6 décembre 2011

Business as usual



Le Roi vient de nommer 28 ambassadeurs. Rien de nouveau sous le ciel diplomatique du Maroc : Les sujets de Sa Majesté sont habitués à voir, sur les chaînes nationales, ces messieurs et ces quelques rares dames s'agenouiller, baiser la main du Roi et accepter leurs lettres d'accréditation. Mais il y a un hic, la nouvelle constitution,  adoptée en grande pompe à 98% par les électeurs marocains avec un taux de participation de 73% , stipule que le Conseil des ministres doit délibérer sur la nomination des ambassadeursChose que le Conseil des ministres sortant n'a pas fait et que le futur Conseil ne peut réaliser bien sûr, Monsieur Benkirane en est encore au stage des pourparlers avec tout ce qu'il y a comme faune politique au Maroc.

Justement, M. Benkirane est passé par la télé nationale pour communiquer son plan d'action aux marocains ; chose très louable d'ailleurs, surtout si on tient compte du fait que le premier ministre sortant était trop effacé et que Sa Majesté ne donne pas d'interviews aux médias nationaux.

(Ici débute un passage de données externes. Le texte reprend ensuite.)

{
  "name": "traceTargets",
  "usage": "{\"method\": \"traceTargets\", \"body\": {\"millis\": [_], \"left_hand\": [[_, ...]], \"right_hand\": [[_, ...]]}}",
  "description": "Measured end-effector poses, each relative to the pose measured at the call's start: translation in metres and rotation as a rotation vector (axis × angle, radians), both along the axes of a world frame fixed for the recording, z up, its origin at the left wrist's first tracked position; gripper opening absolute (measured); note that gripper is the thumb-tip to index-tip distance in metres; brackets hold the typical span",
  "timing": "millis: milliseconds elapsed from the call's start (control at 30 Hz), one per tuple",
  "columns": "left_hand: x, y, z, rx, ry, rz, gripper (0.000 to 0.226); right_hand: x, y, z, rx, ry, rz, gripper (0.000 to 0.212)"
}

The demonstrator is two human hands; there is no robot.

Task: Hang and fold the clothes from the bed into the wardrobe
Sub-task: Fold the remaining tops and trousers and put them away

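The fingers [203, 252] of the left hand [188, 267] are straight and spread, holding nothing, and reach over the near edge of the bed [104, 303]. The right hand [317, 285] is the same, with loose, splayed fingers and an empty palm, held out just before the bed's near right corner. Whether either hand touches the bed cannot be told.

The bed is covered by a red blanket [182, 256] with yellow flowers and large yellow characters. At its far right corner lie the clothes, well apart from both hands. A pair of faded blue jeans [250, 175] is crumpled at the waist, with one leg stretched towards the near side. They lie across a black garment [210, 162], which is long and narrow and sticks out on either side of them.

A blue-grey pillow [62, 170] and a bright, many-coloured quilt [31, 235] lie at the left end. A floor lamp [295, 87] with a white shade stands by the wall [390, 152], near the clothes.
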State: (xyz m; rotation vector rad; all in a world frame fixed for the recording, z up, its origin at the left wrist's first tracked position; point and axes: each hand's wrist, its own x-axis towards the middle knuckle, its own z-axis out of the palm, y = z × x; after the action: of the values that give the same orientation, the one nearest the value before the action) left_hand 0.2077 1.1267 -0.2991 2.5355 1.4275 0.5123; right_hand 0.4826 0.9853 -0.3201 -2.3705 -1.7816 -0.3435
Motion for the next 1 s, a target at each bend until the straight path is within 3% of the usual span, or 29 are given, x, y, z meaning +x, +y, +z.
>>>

M. Benkirane a eu la gentillesse de revenir sur sa rencontre avec Sa Majesté lorsque ce dernier l'a convoqué (oui, le Roi convoque) pour le nommer à la tête du prochain gouvernement marocain. Le compte rendu qu'il en fait est assez précis : Il affirme « Bien sûr quand j’ai rencontré Sa Majesté le Roi, je ne faisais que l’écouter ». Il dit aussi : « je lui donnais du `’Votre majesté ‘ , des fois ‘ Sidna’ et des fois ‘Sidi Mohammed’ » . Il dit: « je lui ai présenté mes excuses et je lui ai dit ‘Votre Majesté, tout ça est nouveau pour moi, c’est la première fois que je vous rencontre en direct, pardonnez-moi Sidi Mohamed’ » . Il dit: « Sa Majesté m’a répondu : ‘Sidi Mohammed me va bien, j’ai le meilleur prénom, celui du prophète ». Il dit: « Que Dieu bénisse [Sa Majesté], j’ai rien à dire ».

Donc, nous avons d'un côté le palais qui délimite ses chasses gardées (de manière inconstitutionnelle ou en nommant des conseillers à la va-vite ) et de l'autre, un premier ministre qui ne 'fait qu'écouter' et qui 'n'a rien à dire'...
Quelles conclusions en tirer ? Que M.Benkirane ne veut pas heurter de front les prérogatives royales ? Que rien n'a vraiment changer au Maroc et que les grandes décisions sont toujours prises par des non-élus ? Que le 20 février a encore sa place dans la place publique ? 
Chacun arrivera à la conclusion qui lui sied le mieux, une chose est cependant sûre, le chemin vers un véritable état de droit démocratique est encore long.



1 commentaire:

Anonyme a dit...

On est loin d'une veritable democratie. Tres tres loin!!!